# Help in locating a specific breeder...N. Augusta?



## OhMyStars (Aug 22, 2011)

It has been 4 years since my last GSD died and I am finally in a place where I can once again devote time and energy into the raising and training of another best friend. My story and question....
While on the boat this weekend (SC) we ran into a family with a gorgeous GSD, after speaking with them and admiring their shepherd we asked where they got her. They told us they found her in N. Augusta and the breeder could be found online. I am not having any luck locating a breeder in N. Augusta and wondering if you might be able to direct me. This dog was German working lines.
Thank you in advance for any help.


----------



## vomlittlehaus (Aug 24, 2010)

Not sure what State you are talking about. I am just assuming GA. Found an email for the GSD club there:

[email protected]

The contact is:

Augusta German Shepherd Dog Club
Angie Hubbard, 2117 Silverdale Rd, Augusta, GA 30906 (706) 793-1919

This is just from an internet search, not sure if information is current or not.


----------



## gagsd (Apr 24, 2003)

These are in the general area...

Kiokee German Shepherds of Georgia Home Page

Jendhi Shepherds

Falkrigia Shepherds


----------



## OhMyStars (Aug 22, 2011)

WOW, that was quick! Thank you so much, I found the one I was looking for.


----------



## gagsd (Apr 24, 2003)

The internet is a powerful tool


----------



## Andaka (Jun 29, 2003)

I'm glad that you found what you were looking for. If not, I can recommend Falkrigia.


----------



## OhMyStars (Aug 22, 2011)

Andaka, that is the breeder I was looking for! Do you have one of their dogs? I think they are absolutely gorgeous.
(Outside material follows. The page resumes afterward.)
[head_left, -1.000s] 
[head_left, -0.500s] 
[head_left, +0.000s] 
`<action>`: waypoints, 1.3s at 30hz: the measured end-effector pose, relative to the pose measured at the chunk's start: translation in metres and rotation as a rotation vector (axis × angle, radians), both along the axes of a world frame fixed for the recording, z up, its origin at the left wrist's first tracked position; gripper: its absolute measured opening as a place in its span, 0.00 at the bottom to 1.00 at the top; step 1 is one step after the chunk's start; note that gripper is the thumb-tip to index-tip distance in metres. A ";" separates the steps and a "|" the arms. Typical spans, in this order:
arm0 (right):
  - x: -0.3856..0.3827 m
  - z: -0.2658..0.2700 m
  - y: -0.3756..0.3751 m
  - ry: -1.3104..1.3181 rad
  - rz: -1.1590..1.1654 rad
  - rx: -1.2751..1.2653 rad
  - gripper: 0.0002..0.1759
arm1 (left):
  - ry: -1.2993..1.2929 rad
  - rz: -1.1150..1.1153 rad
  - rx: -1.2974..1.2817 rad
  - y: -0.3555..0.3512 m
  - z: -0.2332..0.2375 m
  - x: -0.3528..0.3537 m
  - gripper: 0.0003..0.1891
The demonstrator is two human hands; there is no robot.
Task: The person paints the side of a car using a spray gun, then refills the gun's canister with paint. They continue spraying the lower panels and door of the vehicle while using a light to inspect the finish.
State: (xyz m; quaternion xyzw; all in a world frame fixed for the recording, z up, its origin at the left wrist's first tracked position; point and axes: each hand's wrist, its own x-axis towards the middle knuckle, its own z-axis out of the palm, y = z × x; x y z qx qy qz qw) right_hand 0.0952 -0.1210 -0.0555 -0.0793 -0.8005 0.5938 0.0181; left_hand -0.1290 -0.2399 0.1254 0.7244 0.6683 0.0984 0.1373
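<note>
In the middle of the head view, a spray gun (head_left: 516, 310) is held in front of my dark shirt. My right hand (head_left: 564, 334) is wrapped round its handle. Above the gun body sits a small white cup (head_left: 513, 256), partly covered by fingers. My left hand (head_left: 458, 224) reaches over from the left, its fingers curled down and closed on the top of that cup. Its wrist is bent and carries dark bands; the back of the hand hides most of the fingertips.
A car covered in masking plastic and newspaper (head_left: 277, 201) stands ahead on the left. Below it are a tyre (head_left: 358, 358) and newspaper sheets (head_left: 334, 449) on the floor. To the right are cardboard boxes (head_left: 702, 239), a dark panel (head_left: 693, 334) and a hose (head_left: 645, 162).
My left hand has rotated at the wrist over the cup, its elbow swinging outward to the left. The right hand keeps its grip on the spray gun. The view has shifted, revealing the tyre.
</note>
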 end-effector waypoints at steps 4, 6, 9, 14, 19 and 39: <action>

You all are fantastic, thanks for the help. Look forward to the day I get my next GSD and can come back and share with you!


----------



## Chicagocanine (Aug 7, 2008)

OhMyStars said:


> I am not having any luck locating a breeder in N. Augusta and wondering if you might be able to direct me. This dog was German working lines.


Am I totally confused, or do most of the dogs on their (Falkrigia) website look like show lines not working?


----------



## Andaka (Jun 29, 2003)

They have mostly American show lines, but they have been adding German Lines and doing Schutzhund with thier dogs more recently. I don't have one of their dogs, but i have bought craft itiems from them for years.


----------



## gagsd (Apr 24, 2003)

They even have a half sibling to my boys, Ari and Anik.


----------



## JakodaCD OA (May 14, 2000)

gorgeous dogs, I was cracking up at one of the pics of the dog with a pistol hanging out of his mouth LOL>>


----------